Third, these teachers are uniquely well-positioned to report on what students are and are not learning when it comes to citizenship. On that score, things are disconcerting. When asked whether they are "very confident" that students have mastered important content and skills, only 24% of teachers indicate that their students can identify the protections in the Bill of Rights when they graduate high school, 15% think that their students understand concepts such as federalism and the separation of powers, and 11% believe their pupils understand the basic precepts of the free market.
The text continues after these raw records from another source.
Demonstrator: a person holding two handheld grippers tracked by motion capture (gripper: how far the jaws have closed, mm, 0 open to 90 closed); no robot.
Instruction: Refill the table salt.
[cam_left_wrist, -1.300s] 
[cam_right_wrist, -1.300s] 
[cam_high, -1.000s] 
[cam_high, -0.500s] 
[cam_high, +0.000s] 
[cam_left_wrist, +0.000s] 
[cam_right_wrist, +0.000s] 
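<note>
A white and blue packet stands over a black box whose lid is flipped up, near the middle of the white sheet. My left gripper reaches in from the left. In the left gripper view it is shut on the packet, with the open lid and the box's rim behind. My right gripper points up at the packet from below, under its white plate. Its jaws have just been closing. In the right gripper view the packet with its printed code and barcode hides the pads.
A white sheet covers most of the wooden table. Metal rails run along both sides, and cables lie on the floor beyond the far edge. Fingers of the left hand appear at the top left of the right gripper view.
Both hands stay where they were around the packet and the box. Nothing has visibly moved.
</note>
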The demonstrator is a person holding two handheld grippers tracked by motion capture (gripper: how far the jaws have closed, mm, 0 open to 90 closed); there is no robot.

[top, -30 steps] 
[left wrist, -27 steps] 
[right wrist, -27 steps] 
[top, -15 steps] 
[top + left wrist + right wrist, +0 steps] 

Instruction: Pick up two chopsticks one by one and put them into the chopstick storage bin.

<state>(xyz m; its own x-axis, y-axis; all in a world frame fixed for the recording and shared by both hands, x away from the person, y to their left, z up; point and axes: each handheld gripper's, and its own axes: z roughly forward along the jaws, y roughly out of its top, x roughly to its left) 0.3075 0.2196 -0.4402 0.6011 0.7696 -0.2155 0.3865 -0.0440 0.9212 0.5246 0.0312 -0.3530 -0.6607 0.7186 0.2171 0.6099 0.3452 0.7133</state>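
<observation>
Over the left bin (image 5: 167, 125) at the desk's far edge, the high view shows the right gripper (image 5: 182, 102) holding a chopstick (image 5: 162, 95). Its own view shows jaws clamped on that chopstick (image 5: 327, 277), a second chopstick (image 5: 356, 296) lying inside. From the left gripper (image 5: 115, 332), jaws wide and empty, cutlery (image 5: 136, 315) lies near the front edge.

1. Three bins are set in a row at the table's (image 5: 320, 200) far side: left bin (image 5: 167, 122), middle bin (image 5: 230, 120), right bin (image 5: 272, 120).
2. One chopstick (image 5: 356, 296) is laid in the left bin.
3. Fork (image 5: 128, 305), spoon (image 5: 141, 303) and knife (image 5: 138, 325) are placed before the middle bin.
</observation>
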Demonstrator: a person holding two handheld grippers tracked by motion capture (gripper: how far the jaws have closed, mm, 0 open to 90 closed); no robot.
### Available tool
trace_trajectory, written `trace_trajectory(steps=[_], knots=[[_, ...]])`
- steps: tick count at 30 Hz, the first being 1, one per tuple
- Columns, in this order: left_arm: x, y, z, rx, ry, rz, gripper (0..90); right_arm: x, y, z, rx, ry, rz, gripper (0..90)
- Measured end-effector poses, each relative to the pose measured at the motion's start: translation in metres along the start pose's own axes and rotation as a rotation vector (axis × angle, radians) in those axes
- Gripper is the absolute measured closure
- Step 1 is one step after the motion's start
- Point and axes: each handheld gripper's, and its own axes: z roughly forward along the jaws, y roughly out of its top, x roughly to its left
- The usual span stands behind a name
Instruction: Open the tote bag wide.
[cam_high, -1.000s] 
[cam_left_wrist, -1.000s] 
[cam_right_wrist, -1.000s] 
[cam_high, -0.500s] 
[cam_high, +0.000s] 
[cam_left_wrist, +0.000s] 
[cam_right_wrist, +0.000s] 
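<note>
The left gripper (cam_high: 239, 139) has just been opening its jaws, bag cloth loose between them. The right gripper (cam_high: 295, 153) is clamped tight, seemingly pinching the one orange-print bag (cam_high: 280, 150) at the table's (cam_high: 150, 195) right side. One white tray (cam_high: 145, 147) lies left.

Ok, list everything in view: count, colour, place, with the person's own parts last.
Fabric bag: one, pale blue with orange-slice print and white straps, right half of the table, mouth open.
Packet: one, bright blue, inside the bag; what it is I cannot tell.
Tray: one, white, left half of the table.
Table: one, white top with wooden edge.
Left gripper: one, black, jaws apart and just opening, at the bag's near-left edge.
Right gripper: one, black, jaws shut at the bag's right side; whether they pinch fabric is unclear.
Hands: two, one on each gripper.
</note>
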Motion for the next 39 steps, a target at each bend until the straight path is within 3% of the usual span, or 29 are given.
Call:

Fourth, private schools may actually be better at fostering citizenship and civic virtues. For all the popular assertions that private schooling cannot serve public purposes, the data suggest that public and private educators value similar things and seek to accomplish similar aims. At the same time, the nature of the private school environment appears to be more conducive to achieving these civic ends. Take this striking finding: 43% of private school teachers say that most students in their high school graduate having learned "to be tolerant of people and groups who are different from themselves" compared with just 19% of their public school counterparts. Indeed, private school teachers appear to be much more confident that their graduates are learning the things that both groups of teachers say they want students to learn.
Finally, teachers feel marginalized in the testing era. Farkas and Duffett note that 70% of social studies teachers say their subject is a lower priority because of pressure to show progress on math and language arts. More than four in ten blame No Child Left Behind for deemphasizing their subject. Of course, the reality is that No Child Left Behind has had far more of an impact on elementary and middle schools than on high schools, so it may be that teachers are merely finding the law to be a visible, convenient villain. Nonetheless, 93% of teachers express a strong preference for social studies to become a regularly assessed subject.